In the 1990s Liz Mitchell, Bobby Farrell and Maizie Williams each headed their own Boney M. tours. In 2007 the Latvian cello-rock trio Melo-M, featuring Maizie Williams on vocals, had a number-one hit in Latvia with a new rendition of “Daddy Cool”. A musical on the music of Boney M., titled Daddy Cool, played to theatre audiences in London in 2006, Berlin in 2007, Aberdeen, Scotland, in 2008, Denmark in 2009, and the Netherlands in 2011-2012. More recently, the musical toured across Germany in 2017.

In July 2010, Maizie Williams headlined a Boney M. performance at Ramallah’s Cultural Palace, in the West Bank, as part of the Palestine International Festival. The band played “Daddy Cool”, “Ma Baker” and “Brown Girl in the Ring”, but refrained from playing “Rivers of Babylon”, rumored to be at the event organizers’ request because of its description of the Jewish yearning for Zion.

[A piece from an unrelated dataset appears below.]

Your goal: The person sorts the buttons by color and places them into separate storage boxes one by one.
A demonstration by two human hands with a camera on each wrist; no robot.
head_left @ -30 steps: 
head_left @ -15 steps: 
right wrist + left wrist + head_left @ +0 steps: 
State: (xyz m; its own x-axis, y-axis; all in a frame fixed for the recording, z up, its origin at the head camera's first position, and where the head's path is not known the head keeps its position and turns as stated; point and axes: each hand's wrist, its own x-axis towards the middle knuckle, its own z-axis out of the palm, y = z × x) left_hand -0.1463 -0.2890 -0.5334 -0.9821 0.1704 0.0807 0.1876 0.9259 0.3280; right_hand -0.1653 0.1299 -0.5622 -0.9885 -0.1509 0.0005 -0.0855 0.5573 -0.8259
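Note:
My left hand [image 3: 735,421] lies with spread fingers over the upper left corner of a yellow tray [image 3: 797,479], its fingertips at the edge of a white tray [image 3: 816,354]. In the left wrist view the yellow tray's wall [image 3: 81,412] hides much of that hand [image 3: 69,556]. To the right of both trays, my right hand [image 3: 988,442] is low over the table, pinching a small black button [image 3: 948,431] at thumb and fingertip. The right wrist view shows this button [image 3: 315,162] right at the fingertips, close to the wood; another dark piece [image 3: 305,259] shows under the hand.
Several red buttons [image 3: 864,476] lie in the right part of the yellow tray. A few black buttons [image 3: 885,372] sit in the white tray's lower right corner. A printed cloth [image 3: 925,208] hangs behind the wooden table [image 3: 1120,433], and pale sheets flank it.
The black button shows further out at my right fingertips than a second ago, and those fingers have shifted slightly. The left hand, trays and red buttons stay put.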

On the anniversary of Rasputin’s death – December 30, 1916 – Boney M. bandmate Bobby Farrell died on December 30, 2010. Ironically, Farrell died of heart failure in St. Petersburg, Russia, where he had been performing.

July 12, 2021
Ray McGinnis

References:
Nathalie Raffrey, “Liz Mitchell: Harlesden’s pop icon celebrates the 40th anniversary of Boney M’s chart topping Mary’s Boy Child,” Kilburn Times, London, UK, December 13, 2018.
‘The Group Collapsed’: Boney M Singer Reveals Real Reason ’70s Band Split Up,” Starsat60.com, September 28, 2018.
Frances Welch, “The Sexual Obsession that Drove Rasputin to his Death: Countless Myths have been Woven about him. But a Dazzling Book, Using Private Diaries, Reveals New Details of the Self-styled ‘Christ in Miniature’,” Daily Mail, February 6, 2014.
Anya Wassenberg, “15 Disturbing Facts About Rasputin — The Mystic Who Destroyed Imperial Russia, TheRichest.com, February 24, 2017.
Marcia Barrett,” Wikipedia.org.
Liz Mitchell,” Wikipedia.org.
Maizie Ursula Williams,” Wikipedia.org.
Frank Farian,” Wikipedia.org.
Martin Wainwright, “Boney M singer Bobby Farrell Dies at 61,” Guardian, December 30, 2010.
CKLG Top 20,” CKLG 730 AM, Vancouver, BC, April 18, 1979.